╭─ DATASET EXTRACT

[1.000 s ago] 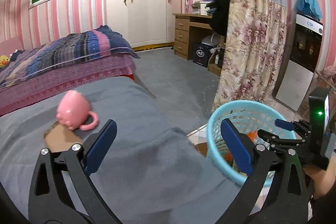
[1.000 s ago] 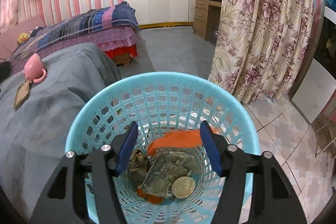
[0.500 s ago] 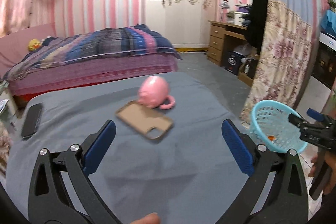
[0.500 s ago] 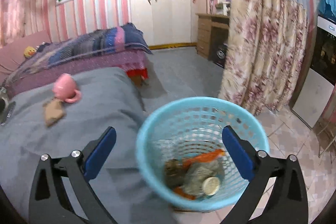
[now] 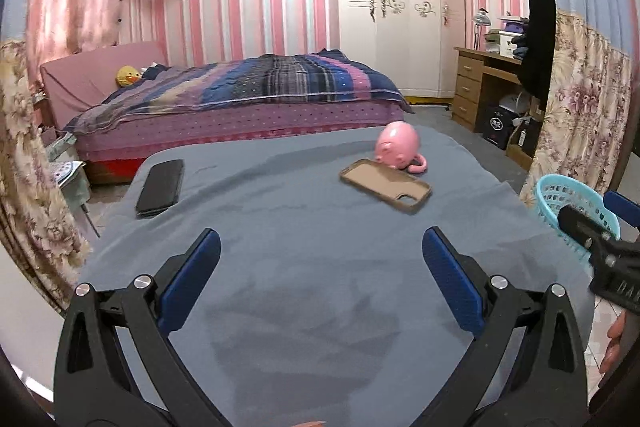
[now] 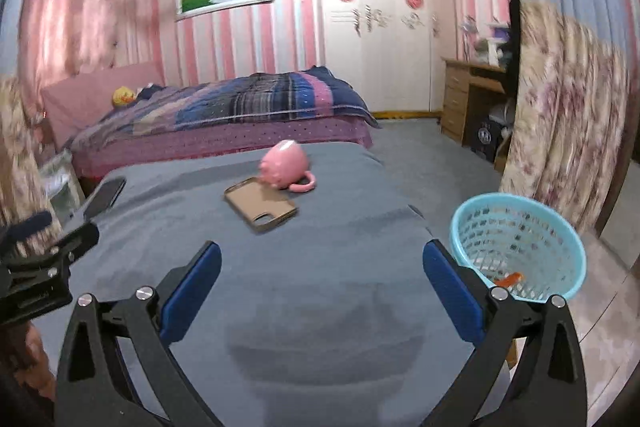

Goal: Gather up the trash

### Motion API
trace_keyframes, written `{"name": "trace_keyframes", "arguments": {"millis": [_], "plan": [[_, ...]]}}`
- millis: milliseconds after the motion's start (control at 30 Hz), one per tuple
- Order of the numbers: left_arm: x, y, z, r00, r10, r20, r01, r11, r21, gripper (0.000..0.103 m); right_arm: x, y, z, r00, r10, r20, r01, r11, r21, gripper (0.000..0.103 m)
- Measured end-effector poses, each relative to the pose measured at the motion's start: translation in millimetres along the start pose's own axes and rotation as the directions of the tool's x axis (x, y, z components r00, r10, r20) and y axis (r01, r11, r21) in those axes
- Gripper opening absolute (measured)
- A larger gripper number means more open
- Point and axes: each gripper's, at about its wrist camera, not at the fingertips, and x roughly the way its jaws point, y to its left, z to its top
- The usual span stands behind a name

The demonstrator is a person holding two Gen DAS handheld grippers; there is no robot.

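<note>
A light blue mesh basket [image 6: 520,247] stands on the floor at the right of the grey-covered table [image 6: 340,267], with an orange scrap [image 6: 510,279] inside; it also shows in the left wrist view [image 5: 568,199]. My left gripper [image 5: 320,279] is open and empty over the near part of the table [image 5: 300,247]. My right gripper [image 6: 320,283] is open and empty over the table, left of the basket. Each gripper shows at the edge of the other's view.
On the table lie an upside-down pink mug [image 5: 398,147], a tan phone case [image 5: 386,185] and a black phone [image 5: 160,187]. Behind stand a bed [image 5: 240,107], a white wardrobe [image 5: 392,19] and a wooden desk [image 5: 488,83]. Floral curtains [image 5: 580,107] hang at the right.
Both grippers have drawn back from the basket and swung left to face the table. The right gripper's jaws have opened wide, and the trash stayed in the basket.
</note>
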Motion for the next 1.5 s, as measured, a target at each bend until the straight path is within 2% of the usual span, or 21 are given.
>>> {"name": "trace_keyframes", "arguments": {"millis": [100, 200, 267, 400, 567, 1500], "plan": [[-8, 11, -8, 1.000, 0.001, -0.001, -0.001, 1.000, -0.030, 0.098, -8, 16, -4, 1.000, 0.008, 0.002, -0.008, 1.000, -0.017, 0.098], [-11, 15, -12, 1.000, -0.004, 0.001, 0.004, 0.999, -0.035, 0.098, -20, 36, -11, 0.999, -0.024, 0.046, 0.026, 0.998, -0.060, 0.098], [-11, 18, -17, 1.000, -0.001, 0.002, 0.001, 0.999, -0.040, 0.098, -25, 46, -14, 0.998, -0.016, 0.059, 0.021, 0.996, -0.091, 0.098], [-4, 22, -20, 1.000, -0.014, -0.011, 0.013, 0.998, -0.058, 0.098, -26, 49, -14, 0.998, -0.022, 0.054, 0.028, 0.994, -0.102, 0.098], [-4, 26, -20, 1.000, -0.001, 0.013, 0.002, 0.998, -0.060, 0.098, -23, 46, -14, 1.000, -0.002, 0.012, 0.003, 0.997, -0.077, 0.098], [0, 19, -21, 0.999, -0.031, 0.027, 0.032, 0.999, -0.036, 0.098, -19, 46, -17, 0.999, -0.045, 0.022, 0.046, 0.996, -0.072, 0.098]]}}
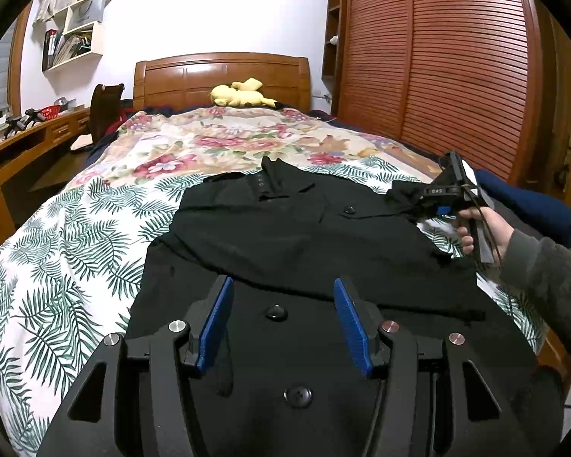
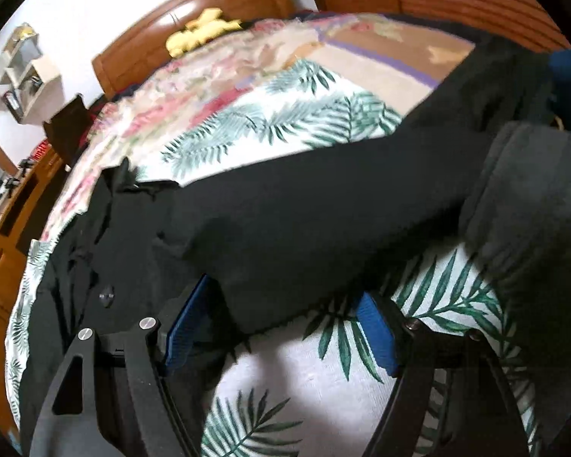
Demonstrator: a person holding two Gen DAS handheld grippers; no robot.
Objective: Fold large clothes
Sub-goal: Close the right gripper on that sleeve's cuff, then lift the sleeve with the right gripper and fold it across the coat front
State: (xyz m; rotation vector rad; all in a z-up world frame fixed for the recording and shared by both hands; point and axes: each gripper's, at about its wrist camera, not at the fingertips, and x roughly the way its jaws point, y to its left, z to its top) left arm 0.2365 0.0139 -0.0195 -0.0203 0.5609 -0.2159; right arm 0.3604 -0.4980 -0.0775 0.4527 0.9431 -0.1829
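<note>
Lying spread over the palm-leaf quilt [image 1: 68, 236] on the bed, the black shirt [image 1: 285, 236] is face up with its collar toward the headboard [image 1: 220, 76] and its buttons running down the middle. The left gripper [image 1: 283, 323] hangs over the lower front of the shirt, its blue pads set wide apart with nothing between them. The right gripper [image 1: 424, 200] is out at the sleeve [image 2: 323, 205]; from the left camera it seems pinched on the sleeve end, yet its own blurred view shows the pads wide with cloth draped across them, so I cannot tell whether it really has a hold.

That is where I expect trouble. If the hold is loose, the sleeve may slide out halfway through the fold and drop in a heap. With the left gripper pinning nothing, a pull on the sleeve could drag the whole body sideways and wrinkle the front. The quilt is soft, so a careless pinch might catch bedding along with cloth. A folded blue garment [image 1: 529, 202] lies close by at the bed's edge and could get nudged off.
</note>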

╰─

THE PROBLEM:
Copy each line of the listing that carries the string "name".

ANSWER TO THE PROBLEM:
trace_keyframes, written `{"name": "trace_keyframes", "arguments": {"millis": [_], "plan": [[_, ...]]}}`
- The usual span stands behind a name
>>> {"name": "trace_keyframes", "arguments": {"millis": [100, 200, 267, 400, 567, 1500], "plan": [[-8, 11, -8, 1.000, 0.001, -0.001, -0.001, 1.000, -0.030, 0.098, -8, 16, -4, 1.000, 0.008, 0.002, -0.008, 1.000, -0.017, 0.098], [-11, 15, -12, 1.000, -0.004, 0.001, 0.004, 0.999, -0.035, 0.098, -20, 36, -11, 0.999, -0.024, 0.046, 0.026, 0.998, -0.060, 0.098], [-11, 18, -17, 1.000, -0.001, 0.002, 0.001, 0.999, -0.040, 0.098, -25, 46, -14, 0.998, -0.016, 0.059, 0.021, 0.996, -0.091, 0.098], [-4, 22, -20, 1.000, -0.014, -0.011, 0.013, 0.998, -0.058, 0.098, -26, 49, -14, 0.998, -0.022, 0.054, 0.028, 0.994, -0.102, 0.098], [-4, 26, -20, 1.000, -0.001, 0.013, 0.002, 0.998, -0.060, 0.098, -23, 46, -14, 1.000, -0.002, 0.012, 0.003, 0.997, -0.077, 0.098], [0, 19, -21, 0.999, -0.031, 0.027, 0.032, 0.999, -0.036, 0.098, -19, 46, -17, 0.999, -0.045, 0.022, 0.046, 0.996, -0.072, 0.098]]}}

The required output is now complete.